There are two conceivable situations in which you’ll need to replace an anode rod. In the first instance, you’ve followed our advice on checking in on an anode rod after the ensuing three years and are now investigating the preferable methods for embedding a new one (or however many your water heater requires). The other scenario is you’ve forgotten about the anode rod (or never knew of it) and now are looking into the expense of buying a new water heater.
The benefit of being attentive to the replacement of an anode rod is your warranty will cover the cost of a malfunction in the water heater if you’ve sustained an effective ‘sacrificial hygiene,’ so to speak. Although, generally, every three years is enough for a check, you shouldn’t hesitate if you’re anxious. If you see around six inches of wire are exposed, your sacrificial anode rod is in need of a replacement.
Consult an expert
The simple answer for this question is allowing an expert the responsibility of any replacement. In a jam, however, you may give it a whirl yourself. The first thing you should do is shut off the water flow into the water heater as well as whichever fuel source you’re using, namely electricity or gas. If you fail on this measure, you’ll burn out the pieces of the water heater responsible for the heating. Turn off the fuel.
Turn off the water
We’re getting nearer to removing the rod. Once you’ve shut off the fuel and water, close the cold water shutoff valve and turn on a hot water sink in the vicinity in order to achieve pressure equalization in the tank. Using the drain valve, remove several gallons of water from any pipes above the upper limit of the tank in order to rid the space of additional heated water. You can facilitate the draining with a garden hose.
Remove the anode rod
Next is removing the anode rod itself. Be sure you’ve got enough space between the upper limit of the heater and the ceiling for removing the anode rod, which is, itself, around three feet long. If you’ve got enough space, unscrew the rod a little bit. You’ll need a ratchet wrench and a 1 1/16-inch socket. You may need a pipe for leverage. You should be able to remove the anode rod now––either directly upward or with a slight incline.

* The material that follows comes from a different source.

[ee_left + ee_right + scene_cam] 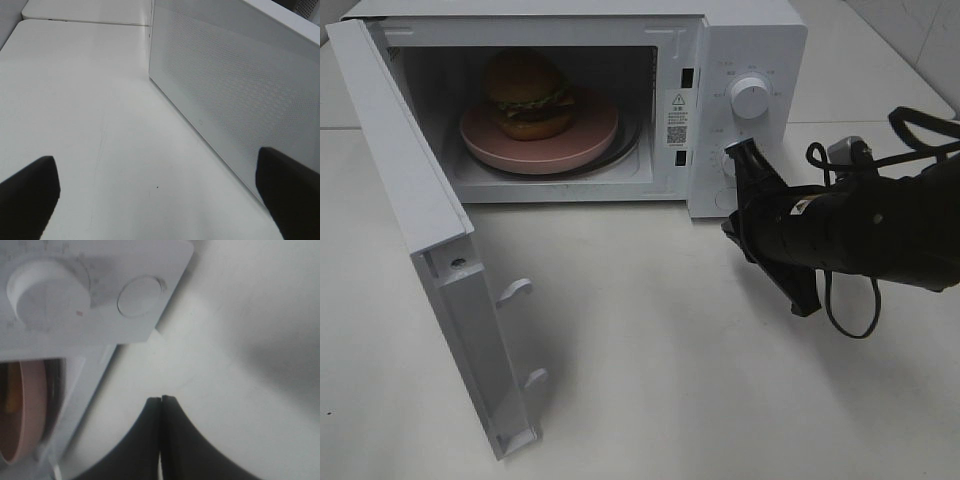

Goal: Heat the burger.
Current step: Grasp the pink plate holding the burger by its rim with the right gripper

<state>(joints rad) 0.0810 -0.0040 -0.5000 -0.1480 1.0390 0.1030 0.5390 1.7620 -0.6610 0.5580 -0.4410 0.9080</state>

Make sure you actually need a replacement
Before you throw out the anode rod and replace it with a new one, check on the existing one so we know this entire process is justified. If you’re short of space, you might consider an articulated/collapsible anode rod, which will make the removal and replacement a lot easier in a squeeze. You should expect an amount of corrosion and rusting already, assuming the anode rod is doing its job. Wrap the threads of the replacement anode rod with Plumber’s Tape.
Rewrap and replace with a new anode rod
You shouldn’t need more than five or six rounds of wrapping. Using the new anode rod, replace the void left by the old one. Tighten the rod with your wrench and socket. Reopen the cold water valve with the faucet from before adjusted for hot water. Once water begins to emerge from the spout, you’ll know the tank is full again. Make sure you haven’t missed any leaks and turn the fuel on again.